Раз солдат, два солдат... | страница 2



Он произнес осторожно и медленно:

— Я правитель, генерал-капитан Новой Кастилии.

Получилось ничуть не лучше — жалкое бормотание.

— Наместник… Верховный судья… Предводитель конкистадоров…

Из-за странного нового говора его титулы звучали как оскорбления. Он стал каким-то косноязычным и даже взмок от усилий правильно выговаривать слова. Он прикоснулся ко лбу, чтобы вытереть пот, пока тот не залил глаза, и ему показалось, что лоб совершенно сухой. Хотя он вообще не был уверен в том, что почувствовал собственное прикосновение.

Он набрал в грудь воздуха и прокричал:

— Я Франсиско Писарро! — Слова вырвались из него, словно поток, проломивший непрочную дамбу.

И эхо вернуло слова, гулкое, грохочущее, насмешливое:

«Франтитко… Питарро…»

Ну вот, снова. Его собственное имя было по-дурацки искажено.

— О великий Боже! Святые и ангелы!

Новый поток искаженных звуков. Он ничего не мог произнести так, как надо. Он никогда не был сведущ в искусстве чтения и письма, а теперь, похоже, его лишили и умения правильно говорить. А действительно ли это небеса, озаренные божественным сиянием? На язык его наложили заклятие. Наверное, какой-то бес вцепился в язык своими когтями. Значит, это ад? Такое красивое место — но все-таки ад?

Он пожал плечами. Рай или ад — какая разница? И начал постепенно успокаиваться, смиряться и приглядываться. Он уже давным-давно понял, что ничего не добьешься злобой на неизбежное и еще меньше — паникой перед неизведанным. Он оказался здесь, и только это было важно.

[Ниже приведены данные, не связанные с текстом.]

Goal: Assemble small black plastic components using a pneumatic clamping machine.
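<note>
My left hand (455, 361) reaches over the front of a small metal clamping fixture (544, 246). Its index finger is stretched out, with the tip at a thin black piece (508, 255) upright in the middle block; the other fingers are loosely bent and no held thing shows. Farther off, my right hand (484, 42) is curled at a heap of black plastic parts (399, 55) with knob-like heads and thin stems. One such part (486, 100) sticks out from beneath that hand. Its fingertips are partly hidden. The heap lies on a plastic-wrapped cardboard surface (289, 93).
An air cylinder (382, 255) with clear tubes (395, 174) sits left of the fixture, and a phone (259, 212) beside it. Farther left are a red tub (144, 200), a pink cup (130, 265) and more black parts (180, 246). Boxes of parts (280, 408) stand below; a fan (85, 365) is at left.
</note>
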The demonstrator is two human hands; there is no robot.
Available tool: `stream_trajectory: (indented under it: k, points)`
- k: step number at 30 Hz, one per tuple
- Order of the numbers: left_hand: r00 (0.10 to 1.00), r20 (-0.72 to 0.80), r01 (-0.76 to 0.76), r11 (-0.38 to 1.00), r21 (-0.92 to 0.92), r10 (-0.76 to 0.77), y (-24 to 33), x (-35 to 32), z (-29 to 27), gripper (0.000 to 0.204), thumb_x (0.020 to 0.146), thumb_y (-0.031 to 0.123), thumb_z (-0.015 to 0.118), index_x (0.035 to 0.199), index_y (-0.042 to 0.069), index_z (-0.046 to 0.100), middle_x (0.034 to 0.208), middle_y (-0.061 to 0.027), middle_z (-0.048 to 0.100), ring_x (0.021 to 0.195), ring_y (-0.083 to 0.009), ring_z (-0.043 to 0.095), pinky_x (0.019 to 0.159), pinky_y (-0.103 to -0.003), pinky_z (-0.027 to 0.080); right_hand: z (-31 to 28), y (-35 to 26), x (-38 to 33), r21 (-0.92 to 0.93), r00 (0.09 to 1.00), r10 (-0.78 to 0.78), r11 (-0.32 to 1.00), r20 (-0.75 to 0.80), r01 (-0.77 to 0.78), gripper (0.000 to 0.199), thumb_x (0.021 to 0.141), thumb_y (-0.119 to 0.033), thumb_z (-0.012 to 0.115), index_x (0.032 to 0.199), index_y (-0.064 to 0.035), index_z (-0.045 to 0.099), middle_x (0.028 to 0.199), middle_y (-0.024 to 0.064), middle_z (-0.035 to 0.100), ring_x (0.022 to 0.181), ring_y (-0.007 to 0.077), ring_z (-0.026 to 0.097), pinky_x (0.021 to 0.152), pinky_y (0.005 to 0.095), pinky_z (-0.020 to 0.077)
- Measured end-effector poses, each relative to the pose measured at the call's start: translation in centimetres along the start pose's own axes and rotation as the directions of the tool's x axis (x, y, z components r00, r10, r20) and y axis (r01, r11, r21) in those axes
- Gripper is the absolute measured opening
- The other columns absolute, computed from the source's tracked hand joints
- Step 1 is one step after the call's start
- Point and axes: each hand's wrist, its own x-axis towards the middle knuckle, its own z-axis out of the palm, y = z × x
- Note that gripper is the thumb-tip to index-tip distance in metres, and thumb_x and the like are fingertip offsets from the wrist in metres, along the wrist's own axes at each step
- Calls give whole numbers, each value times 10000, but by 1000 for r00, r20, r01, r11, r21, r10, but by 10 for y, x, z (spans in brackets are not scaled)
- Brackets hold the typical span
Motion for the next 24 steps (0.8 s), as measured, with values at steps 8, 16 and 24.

Какая разница, где именно, главное — найти тут себе пристанище. Но только не висеть в пустоте.

Ему уже доводилось бывать в преисподних, преисподних поменьше, на земле. На голом острове Галло, под палящим солнцем, где из еды были только крабы, чей вкус похож на собачье дерьмо. В жутком болоте в устье Виру, где дождь лил рекой, а острые ветки деревьев могли проткнуть насквозь, как шпаги. В горах, по которым он шел со своим отрядом, где снег был обжигающе холоден, а воздух при каждом вдохе резал горло, как кинжал. Он выжил там, где было гораздо хуже, чем здесь. Тут не было боли и не было опасности. Только успокаивающий свет и непривычное отсутствие каких бы то ни было неприятных ощущений.

Он двинулся вперед. Он шел по воздуху.

«Вот, полюбуйтесь, — подумал он, — я иду по воздуху!»

И повторил вслух:

— Я иду по воздуху!

И засмеялся над собственным странным произношением.

— Сантьяго! Иду по воздуху! Почему бы и нет? Я же Писарро!